- TASK TO CARRY OUT -
Transcribe the listing word for word. Begin at its first line and end with the line containing "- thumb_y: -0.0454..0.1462".

- MATERIAL PROVIDED -

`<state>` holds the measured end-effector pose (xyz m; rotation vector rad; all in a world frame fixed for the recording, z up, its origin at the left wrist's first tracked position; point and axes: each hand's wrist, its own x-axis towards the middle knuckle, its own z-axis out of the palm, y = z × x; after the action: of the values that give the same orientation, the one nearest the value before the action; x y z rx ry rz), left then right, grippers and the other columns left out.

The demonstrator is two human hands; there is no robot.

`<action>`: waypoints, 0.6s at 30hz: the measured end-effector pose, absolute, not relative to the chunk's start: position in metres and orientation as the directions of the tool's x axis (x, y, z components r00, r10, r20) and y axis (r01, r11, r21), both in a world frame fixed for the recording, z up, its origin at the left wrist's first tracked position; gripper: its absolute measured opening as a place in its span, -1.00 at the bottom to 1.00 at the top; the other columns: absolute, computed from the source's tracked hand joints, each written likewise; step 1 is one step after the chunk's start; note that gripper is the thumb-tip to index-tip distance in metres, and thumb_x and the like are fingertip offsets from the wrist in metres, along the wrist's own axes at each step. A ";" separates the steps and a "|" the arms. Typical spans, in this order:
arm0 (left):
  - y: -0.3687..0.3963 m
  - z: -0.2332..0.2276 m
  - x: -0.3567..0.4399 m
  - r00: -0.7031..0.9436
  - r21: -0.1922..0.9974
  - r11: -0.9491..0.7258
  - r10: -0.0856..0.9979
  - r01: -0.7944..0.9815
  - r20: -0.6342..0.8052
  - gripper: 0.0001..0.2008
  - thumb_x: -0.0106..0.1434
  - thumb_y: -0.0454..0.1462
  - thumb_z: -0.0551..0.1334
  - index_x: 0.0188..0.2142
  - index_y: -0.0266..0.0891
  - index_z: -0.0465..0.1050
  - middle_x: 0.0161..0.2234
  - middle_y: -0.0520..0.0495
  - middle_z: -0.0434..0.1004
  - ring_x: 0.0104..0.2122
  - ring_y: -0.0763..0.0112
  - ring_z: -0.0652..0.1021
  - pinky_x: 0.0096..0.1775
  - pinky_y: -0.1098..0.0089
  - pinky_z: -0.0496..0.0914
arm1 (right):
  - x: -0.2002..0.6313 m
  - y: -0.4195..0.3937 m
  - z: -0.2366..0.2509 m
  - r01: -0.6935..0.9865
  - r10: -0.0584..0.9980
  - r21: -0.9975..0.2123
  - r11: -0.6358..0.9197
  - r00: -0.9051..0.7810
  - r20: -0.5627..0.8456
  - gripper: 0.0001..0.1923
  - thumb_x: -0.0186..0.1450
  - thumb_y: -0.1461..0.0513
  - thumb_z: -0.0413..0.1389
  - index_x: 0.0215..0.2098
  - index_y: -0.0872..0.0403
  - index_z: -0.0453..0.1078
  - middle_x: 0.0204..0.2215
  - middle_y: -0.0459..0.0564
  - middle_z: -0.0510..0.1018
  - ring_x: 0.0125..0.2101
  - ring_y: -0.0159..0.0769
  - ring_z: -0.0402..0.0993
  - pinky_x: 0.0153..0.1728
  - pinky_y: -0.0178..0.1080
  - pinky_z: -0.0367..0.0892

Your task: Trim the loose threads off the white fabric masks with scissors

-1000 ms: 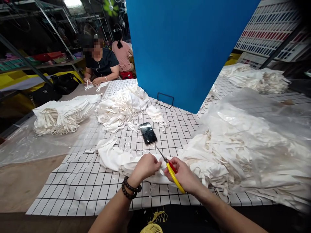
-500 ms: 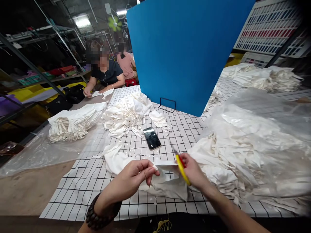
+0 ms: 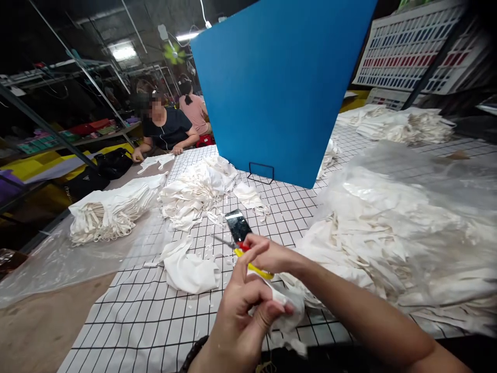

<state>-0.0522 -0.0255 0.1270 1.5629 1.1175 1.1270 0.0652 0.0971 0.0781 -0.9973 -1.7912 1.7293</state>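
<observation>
While scissors (image 3: 243,254) in right hand (image 3: 267,255): cloth (image 3: 289,308)

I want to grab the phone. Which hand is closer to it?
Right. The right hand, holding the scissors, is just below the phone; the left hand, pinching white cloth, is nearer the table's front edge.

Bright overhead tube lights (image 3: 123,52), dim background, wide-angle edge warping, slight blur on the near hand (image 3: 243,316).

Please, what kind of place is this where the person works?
Probably a sewing or garment workshop: piles of white fabric pieces cover a long gridded table, the right hand holds scissors, and another person handles cloth nearby.
</observation>
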 end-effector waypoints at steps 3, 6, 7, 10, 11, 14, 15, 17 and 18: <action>-0.019 0.108 -0.056 0.092 0.995 -0.001 0.996 -0.104 0.011 -0.77 0.32 -0.16 0.20 -0.34 -0.23 0.56 -0.12 -0.23 0.53 -0.59 0.49 0.45 -0.47 0.36 0.41 | 0.070 0.098 0.054 0.176 0.700 -0.976 -0.131 -0.681 -0.217 -0.69 -0.06 0.31 0.30 -0.42 0.08 0.27 -0.52 -0.17 0.42 -0.48 -0.36 0.35 -0.50 -0.35 0.22; -0.015 0.093 -0.060 0.061 0.972 0.074 0.996 -0.223 -0.062 -0.77 0.34 -0.17 0.18 -0.27 -0.28 0.53 -0.40 -0.10 0.53 -0.51 0.44 0.49 -0.38 0.39 0.41 | 0.101 0.102 0.052 0.144 0.744 -0.973 -0.182 -0.626 -0.232 -0.61 0.01 0.17 0.32 -0.36 0.05 0.20 -0.47 -0.19 0.40 -0.47 -0.39 0.35 -0.42 -0.31 0.28; -0.014 0.090 -0.060 0.045 0.973 0.083 0.996 -0.214 -0.075 -0.77 0.35 -0.18 0.18 -0.25 -0.29 0.53 -0.45 -0.07 0.50 -0.45 0.42 0.50 -0.32 0.39 0.41 | 0.113 0.102 0.056 0.121 0.779 -0.977 -0.178 -0.589 -0.215 -0.60 0.05 0.13 0.32 -0.34 0.04 0.18 -0.47 -0.21 0.36 -0.47 -0.42 0.33 -0.39 -0.31 0.27; -0.012 0.081 -0.060 0.006 0.985 0.084 0.996 -0.148 -0.084 -0.77 0.37 -0.19 0.15 -0.22 -0.30 0.51 -0.43 -0.06 0.48 -0.37 0.39 0.51 -0.25 0.38 0.39 | 0.148 0.091 0.076 0.124 0.828 -0.987 -0.102 -0.539 -0.153 -0.53 0.04 0.07 0.36 -0.32 0.01 0.16 -0.51 -0.25 0.25 -0.52 -0.45 0.21 -0.46 -0.34 0.19; -0.011 0.079 -0.060 -0.006 0.991 0.070 0.997 -0.115 -0.071 -0.77 0.38 -0.19 0.15 -0.23 -0.29 0.50 -0.42 -0.06 0.47 -0.36 0.38 0.51 -0.23 0.37 0.39 | 0.156 0.083 0.083 0.180 0.816 -0.982 -0.054 -0.559 -0.147 -0.52 0.04 0.06 0.36 -0.31 0.01 0.17 -0.51 -0.25 0.24 -0.53 -0.44 0.18 -0.49 -0.34 0.16; -0.008 0.074 -0.059 -0.026 1.000 -0.001 1.000 0.009 0.001 -0.79 0.38 -0.20 0.13 -0.27 -0.26 0.49 -0.41 -0.04 0.44 -0.35 0.38 0.50 -0.21 0.36 0.38 | 0.166 0.060 0.096 0.423 0.803 -0.899 0.114 -0.572 -0.167 -0.51 0.00 0.02 0.37 -0.31 0.00 0.21 -0.50 -0.20 0.29 -0.51 -0.39 0.17 -0.51 -0.32 0.14; -0.006 0.073 -0.058 -0.021 0.999 -0.025 0.999 0.047 0.026 -0.79 0.39 -0.21 0.13 -0.29 -0.25 0.48 -0.41 -0.04 0.44 -0.35 0.38 0.50 -0.21 0.36 0.38 | 0.166 0.054 0.097 0.495 0.815 -0.854 0.158 -0.554 -0.170 -0.49 -0.03 0.00 0.38 -0.31 -0.01 0.22 -0.49 -0.18 0.32 -0.51 -0.37 0.18 -0.51 -0.31 0.15; -0.004 0.070 -0.058 0.008 0.992 -0.068 0.998 0.105 0.068 -0.78 0.39 -0.22 0.11 -0.32 -0.23 0.47 -0.41 -0.04 0.42 -0.37 0.39 0.49 -0.24 0.37 0.37 | 0.162 0.046 0.097 0.595 0.841 -0.775 0.212 -0.516 -0.166 -0.44 -0.08 -0.06 0.39 -0.30 -0.02 0.24 -0.47 -0.16 0.38 -0.50 -0.33 0.24 -0.49 -0.29 0.17; -0.004 0.070 -0.058 0.029 0.989 -0.084 0.996 0.125 0.081 -0.78 0.39 -0.23 0.10 -0.33 -0.23 0.46 -0.41 -0.04 0.41 -0.38 0.40 0.48 -0.26 0.38 0.36 | 0.159 0.043 0.096 0.618 0.848 -0.753 0.225 -0.505 -0.162 -0.42 -0.09 -0.09 0.38 -0.29 -0.02 0.25 -0.46 -0.14 0.41 -0.49 -0.31 0.27 -0.48 -0.28 0.19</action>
<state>-0.0578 -0.0039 0.0696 1.3748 1.2439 1.1899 0.1594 0.0435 0.0961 -1.3744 -2.2186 1.1557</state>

- RESPONSE -
`<state>` holds the measured end-effector pose (xyz m; rotation vector rad; all in a world frame fixed for the recording, z up, its origin at the left wrist's first tracked position; point and axes: each hand's wrist, its own x-axis towards the middle knuckle, its own z-axis out of the palm, y = z × x; after the action: of the values that give the same orientation, the one nearest the value before the action; x y z rx ry rz), left then right, grippers and the other columns left out.

The demonstrator is two human hands; there is no robot.

`<action>`: waypoints, 0.6s at 30hz: the measured end-effector pose, absolute, not relative to the chunk's start: position in metres and orientation as the directions of the tool's x axis (x, y, z components r00, r10, r20) and y axis (r01, r11, r21), both in a world frame fixed for the recording, z up, its origin at the left wrist's first tracked position; gripper: its absolute measured opening as a place in its span, -1.00 at the bottom to 1.00 at the top; the other columns: absolute, computed from the source's tracked hand joints, each written likewise; step 1 is one step after the chunk's start; note that gripper is the thumb-tip to index-tip distance in metres, and thumb_x and the like are fingertip offsets from the wrist in metres, along the wrist's own axes at each step. A ";" separates the steps and a "|" the arms. Typical spans, in this order:
arm0 (left):
  - y: -0.3687..0.3963 m
  - z: -0.2332..0.2276 m
  - x: -0.3567..0.4399 m
  - r00: -0.7031..0.9436
  - r21: -0.1922..0.9974
  - r11: -0.9491..0.7258
  - r10: -0.0856..0.9979
  - r01: -0.7944..0.9815
  - r20: -0.6342..0.8052
  - gripper: 0.0001..0.2008
  - thumb_x: -0.0106..0.1434
  - thumb_y: -0.0454..0.1462

Work on the exercise is complete.